The importance of resilience is a crucial topic in the current context of the insurance industry. This importance stems from the necessity to shift focus from mere response and recovery to prevention and resilience. The United Nations Office for Disaster Risk Reduction (UNDRR) emphasises the vital role that businesses, particularly insurers, play in building resilience and contributing to sustainable development. The decisions made by insurers shape how society prepares for, responds to, and recovers from disasters.
Insurers have a unique position in disaster risk reduction due to their understanding of risk, including the interconnected and systemic nature of risks from natural, climate, and human-made hazards. This knowledge is critical in influencing and participating in governance processes for managing disaster risk and investing in societal and financial resilience.
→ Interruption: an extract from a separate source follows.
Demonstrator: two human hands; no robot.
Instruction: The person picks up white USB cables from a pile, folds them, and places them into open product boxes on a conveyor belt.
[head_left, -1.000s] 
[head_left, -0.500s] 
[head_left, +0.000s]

The Sendai Framework for Disaster Risk Reduction, while less known than the Sustainable Development Goals (SDGs), is integral to achieving these goals. It provides a roadmap for reducing disaster losses and enhancing resilience. The Framework underscores the shared responsibility for disaster risk reduction and sustainable development among various stakeholders, including the private sector.
The insurance industry, particularly mutual and cooperative insurers, has resilience and sustainability at its core. This industry can lead the shift from a single hazard protection focus to a risk-informed, resilience approach across systems. This shift requires embedding disaster risk understanding in business management strategies and practices.
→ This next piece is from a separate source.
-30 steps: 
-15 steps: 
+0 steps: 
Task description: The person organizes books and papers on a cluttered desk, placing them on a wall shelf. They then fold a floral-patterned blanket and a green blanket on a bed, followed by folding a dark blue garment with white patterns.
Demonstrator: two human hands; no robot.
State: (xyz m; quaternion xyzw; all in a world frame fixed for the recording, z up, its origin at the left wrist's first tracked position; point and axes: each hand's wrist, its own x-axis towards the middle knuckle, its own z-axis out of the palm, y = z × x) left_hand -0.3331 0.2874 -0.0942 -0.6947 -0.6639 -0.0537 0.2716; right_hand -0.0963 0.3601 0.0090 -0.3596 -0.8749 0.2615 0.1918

Despite progress, there remains a significant protection gap in insurance coverage for disasters. This gap highlights the need for insurers to provide incentives for individuals, households, and businesses to reduce disaster risk, thereby making communities more resilient and sustainable.
The collaboration between the ICMIF and UNDRR has resulted in seven disaster risk reduction mechanisms based on case studies from ICMIF members. These mechanisms offer a practical way for the cooperative and mutual insurance sector to implement the Sendai Framework and to support the SDGs. They focus on reducing exposure and vulnerability to an increasingly complex and intensifying risk landscape.
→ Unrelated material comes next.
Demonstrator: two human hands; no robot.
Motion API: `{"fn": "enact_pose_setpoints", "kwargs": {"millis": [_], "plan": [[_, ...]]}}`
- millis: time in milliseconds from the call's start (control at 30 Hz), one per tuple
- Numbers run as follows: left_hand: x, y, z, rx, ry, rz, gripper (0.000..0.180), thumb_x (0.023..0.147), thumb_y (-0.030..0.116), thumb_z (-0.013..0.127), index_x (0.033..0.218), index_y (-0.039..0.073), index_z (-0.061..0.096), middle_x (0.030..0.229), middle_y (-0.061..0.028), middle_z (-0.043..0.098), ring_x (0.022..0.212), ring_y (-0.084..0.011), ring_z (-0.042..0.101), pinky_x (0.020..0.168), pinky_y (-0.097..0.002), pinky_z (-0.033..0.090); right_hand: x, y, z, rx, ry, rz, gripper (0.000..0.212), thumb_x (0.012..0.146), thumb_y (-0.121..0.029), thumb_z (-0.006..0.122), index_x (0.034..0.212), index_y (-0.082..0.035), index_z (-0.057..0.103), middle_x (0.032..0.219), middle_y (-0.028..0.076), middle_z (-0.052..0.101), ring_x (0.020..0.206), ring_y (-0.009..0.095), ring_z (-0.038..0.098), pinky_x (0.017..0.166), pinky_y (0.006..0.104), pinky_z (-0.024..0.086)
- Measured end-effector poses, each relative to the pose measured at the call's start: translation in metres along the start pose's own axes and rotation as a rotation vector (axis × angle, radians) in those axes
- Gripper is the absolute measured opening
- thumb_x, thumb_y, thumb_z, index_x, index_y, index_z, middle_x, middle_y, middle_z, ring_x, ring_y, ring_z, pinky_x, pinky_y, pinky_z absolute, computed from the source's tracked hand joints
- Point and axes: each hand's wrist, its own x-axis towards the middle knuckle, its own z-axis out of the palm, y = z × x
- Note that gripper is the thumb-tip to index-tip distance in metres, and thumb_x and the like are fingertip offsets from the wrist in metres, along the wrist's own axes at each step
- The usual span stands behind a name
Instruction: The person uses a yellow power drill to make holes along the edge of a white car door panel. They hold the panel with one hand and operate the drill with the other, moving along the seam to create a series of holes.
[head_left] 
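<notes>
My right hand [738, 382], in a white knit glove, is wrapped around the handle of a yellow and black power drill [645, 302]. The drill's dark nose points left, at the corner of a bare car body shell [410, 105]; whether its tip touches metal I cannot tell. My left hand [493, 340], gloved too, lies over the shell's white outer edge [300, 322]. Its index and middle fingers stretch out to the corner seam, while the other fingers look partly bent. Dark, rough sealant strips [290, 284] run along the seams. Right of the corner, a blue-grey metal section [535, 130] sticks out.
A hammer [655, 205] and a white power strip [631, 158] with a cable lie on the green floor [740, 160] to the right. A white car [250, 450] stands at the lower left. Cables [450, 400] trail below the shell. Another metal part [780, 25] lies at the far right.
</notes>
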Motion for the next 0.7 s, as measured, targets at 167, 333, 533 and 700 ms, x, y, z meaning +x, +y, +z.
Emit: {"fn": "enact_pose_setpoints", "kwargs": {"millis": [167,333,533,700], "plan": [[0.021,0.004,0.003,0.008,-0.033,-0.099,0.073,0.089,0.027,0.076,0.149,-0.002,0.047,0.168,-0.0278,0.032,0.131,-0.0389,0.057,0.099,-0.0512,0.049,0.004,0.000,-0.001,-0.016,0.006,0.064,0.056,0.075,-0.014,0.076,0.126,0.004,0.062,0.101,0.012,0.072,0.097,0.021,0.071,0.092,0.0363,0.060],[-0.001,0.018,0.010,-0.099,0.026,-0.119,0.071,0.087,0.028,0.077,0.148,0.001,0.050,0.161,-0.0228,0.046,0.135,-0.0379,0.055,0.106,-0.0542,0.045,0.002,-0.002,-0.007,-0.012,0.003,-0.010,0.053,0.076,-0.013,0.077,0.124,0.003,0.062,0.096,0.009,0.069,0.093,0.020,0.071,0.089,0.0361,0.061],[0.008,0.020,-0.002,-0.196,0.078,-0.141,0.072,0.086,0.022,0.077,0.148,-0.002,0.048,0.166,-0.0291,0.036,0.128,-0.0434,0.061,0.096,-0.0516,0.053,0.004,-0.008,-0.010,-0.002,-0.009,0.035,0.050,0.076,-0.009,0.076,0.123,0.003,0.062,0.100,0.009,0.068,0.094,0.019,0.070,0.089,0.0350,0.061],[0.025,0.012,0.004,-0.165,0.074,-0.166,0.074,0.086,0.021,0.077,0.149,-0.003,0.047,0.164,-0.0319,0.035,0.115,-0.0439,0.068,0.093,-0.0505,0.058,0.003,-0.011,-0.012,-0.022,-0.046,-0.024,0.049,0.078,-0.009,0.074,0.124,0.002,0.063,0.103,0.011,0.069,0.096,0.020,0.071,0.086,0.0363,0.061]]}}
The private sector’s role in disaster risk reduction is further cemented by the political declaration adopted by UN member states, which recognises the inadequacy of current responses to global systemic risks, including climate change impacts. This declaration outlines specific areas for private sector action, emphasising risk-informed preventive financing, policy and regulatory incentives for risk reduction, and increasing access to risk data and knowledge.